§ WORK TASK
Reproduce the whole listing, keeping every character the same.
BEGIN
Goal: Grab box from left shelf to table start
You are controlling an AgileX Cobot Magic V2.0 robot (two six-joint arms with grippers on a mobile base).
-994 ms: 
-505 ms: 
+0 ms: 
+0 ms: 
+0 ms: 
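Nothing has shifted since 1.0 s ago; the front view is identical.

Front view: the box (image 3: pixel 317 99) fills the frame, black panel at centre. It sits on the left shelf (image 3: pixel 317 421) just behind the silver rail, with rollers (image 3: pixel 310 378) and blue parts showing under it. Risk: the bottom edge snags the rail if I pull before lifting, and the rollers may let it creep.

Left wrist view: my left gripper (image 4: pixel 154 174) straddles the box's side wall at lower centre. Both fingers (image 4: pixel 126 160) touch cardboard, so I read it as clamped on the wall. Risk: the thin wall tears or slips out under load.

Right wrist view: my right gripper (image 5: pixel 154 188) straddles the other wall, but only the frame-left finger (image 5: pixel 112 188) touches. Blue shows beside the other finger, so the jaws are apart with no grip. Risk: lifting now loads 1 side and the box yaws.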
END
§ RESPONSE TO THE EXERCISE
Goal: Grab box from left shelf to table start
You are controlling an AgileX Cobot Magic V2.0 robot (two six-joint arms with grippers on a mobile base).
-994 ms: 
-505 ms: 
+0 ms: 
+0 ms: 
+0 ms: 
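Nothing has shifted since 1.0 s ago; the front view is identical.

Front view: the box (image 3: pixel 317 99) fills the frame, black panel at centre. It sits on the left shelf (image 3: pixel 317 421) just behind the silver rail, with rollers (image 3: pixel 310 378) and blue parts showing under it. Risk: the bottom edge snags the rail if I pull before lifting, and the rollers may let it creep.

Left wrist view: my left gripper (image 4: pixel 154 174) straddles the box's side wall at lower centre. Both fingers (image 4: pixel 126 160) touch cardboard, so I read it as clamped on the wall. Risk: the thin wall tears or slips out under load.

Right wrist view: my right gripper (image 5: pixel 154 188) straddles the other wall, but only the frame-left finger (image 5: pixel 112 188) touches. Blue shows beside the other finger, so the jaws are apart with no grip. Risk: lifting now loads 1 side and the box yaws.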

This finishes the response to the exercise.